実は、オーベリー村の宿屋も、イーサン村の宿屋も、お風呂とは名ばかりで、部屋についていたのは水風呂だったのだ。
あれじゃあ、テトーンの樹の村の水浴びとなんら変わらない(いや、結構違うんだけど、ほら、お風呂はお湯がいいじゃない?)
「僕! お風呂!! お風呂入りたいですっ!!!」
残念ながら、カウンターからは俺の耳しか出てないので、存在をアピールしようと大声を出して飛び跳ねる俺。

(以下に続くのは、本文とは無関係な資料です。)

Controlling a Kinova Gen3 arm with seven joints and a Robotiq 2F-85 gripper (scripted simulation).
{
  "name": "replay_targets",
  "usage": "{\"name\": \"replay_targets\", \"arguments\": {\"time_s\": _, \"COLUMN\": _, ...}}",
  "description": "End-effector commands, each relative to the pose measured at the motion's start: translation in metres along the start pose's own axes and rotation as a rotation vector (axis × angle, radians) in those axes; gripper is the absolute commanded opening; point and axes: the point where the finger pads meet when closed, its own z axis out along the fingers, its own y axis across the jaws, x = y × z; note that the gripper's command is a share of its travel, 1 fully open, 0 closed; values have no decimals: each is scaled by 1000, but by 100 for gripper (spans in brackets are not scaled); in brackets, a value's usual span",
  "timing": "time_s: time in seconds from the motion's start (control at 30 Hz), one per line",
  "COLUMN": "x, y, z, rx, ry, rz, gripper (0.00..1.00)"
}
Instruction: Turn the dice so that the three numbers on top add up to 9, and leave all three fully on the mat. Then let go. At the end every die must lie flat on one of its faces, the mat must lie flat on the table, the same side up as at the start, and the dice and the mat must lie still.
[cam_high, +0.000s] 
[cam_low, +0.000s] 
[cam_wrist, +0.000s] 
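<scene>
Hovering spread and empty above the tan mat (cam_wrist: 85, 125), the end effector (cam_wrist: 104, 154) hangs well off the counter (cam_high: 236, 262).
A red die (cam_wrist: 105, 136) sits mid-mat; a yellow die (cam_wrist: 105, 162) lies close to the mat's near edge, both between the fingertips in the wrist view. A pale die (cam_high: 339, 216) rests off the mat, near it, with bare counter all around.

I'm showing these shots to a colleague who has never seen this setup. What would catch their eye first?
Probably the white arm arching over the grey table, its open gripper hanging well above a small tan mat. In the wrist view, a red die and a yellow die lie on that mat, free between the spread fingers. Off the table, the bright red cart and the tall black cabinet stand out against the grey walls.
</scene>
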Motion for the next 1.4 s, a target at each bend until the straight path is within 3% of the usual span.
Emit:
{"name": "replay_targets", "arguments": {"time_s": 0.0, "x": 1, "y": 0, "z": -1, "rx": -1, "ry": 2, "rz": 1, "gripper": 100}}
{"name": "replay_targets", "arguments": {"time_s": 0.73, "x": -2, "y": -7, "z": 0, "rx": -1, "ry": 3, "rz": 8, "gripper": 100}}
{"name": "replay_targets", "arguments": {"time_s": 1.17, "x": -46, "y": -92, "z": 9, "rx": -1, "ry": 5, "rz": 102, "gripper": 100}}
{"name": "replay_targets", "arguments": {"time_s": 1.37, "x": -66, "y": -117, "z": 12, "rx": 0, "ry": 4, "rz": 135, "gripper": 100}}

「あらあら、元気なピグモル君ね♪ じゃあ、今から行って準備してきますから、しばらくしたらまたここにいらっしゃいね、ケロロン♪」
「はいっ!!」
やったぁっ!
人生初、いや、ピグモル生初の、あったかいお湯のお風呂だぜ!!
ヒャッホーウ!!!
テンションマックスな俺は、グレコを残したまま階段を猛ダッシュして、三階まで辿り着き……、そして……
あれ? 今の会話……、何かがおかしくないか?? と、気付いた。
「ねぇモッモ、自分のこと、ピグモルだって言ったの……?」
後から階段を登ってきたグレコに問われて、ハッとする。
あのアマガエル獣人……、リルミユって言ってたっけ?
あの人、俺のこと、ピグモル君って言ったよな??
「……僕、自分がピグモルだなんて、言ってないよ?」
「そうよねぇ? おかしいなぁ。カービィが言ったのかしら」
いや、それはないだろう。
だって、カービィが身分を隠せって、ピグモルだってことは絶対ばれてはいけないって言ってたんだぞ?
……でも、じゃあなんで彼女は俺のことを、ピグモル君だなんて言ったんだろう?
ばれたとしたなら、なぜばれた??
それに……、ばれていたとして、それは大丈夫なのか???
一抹の不安を胸に抱いたまま俺は、先に廊下を歩いて行ってしまったグレコの後を、急いで追うのだった。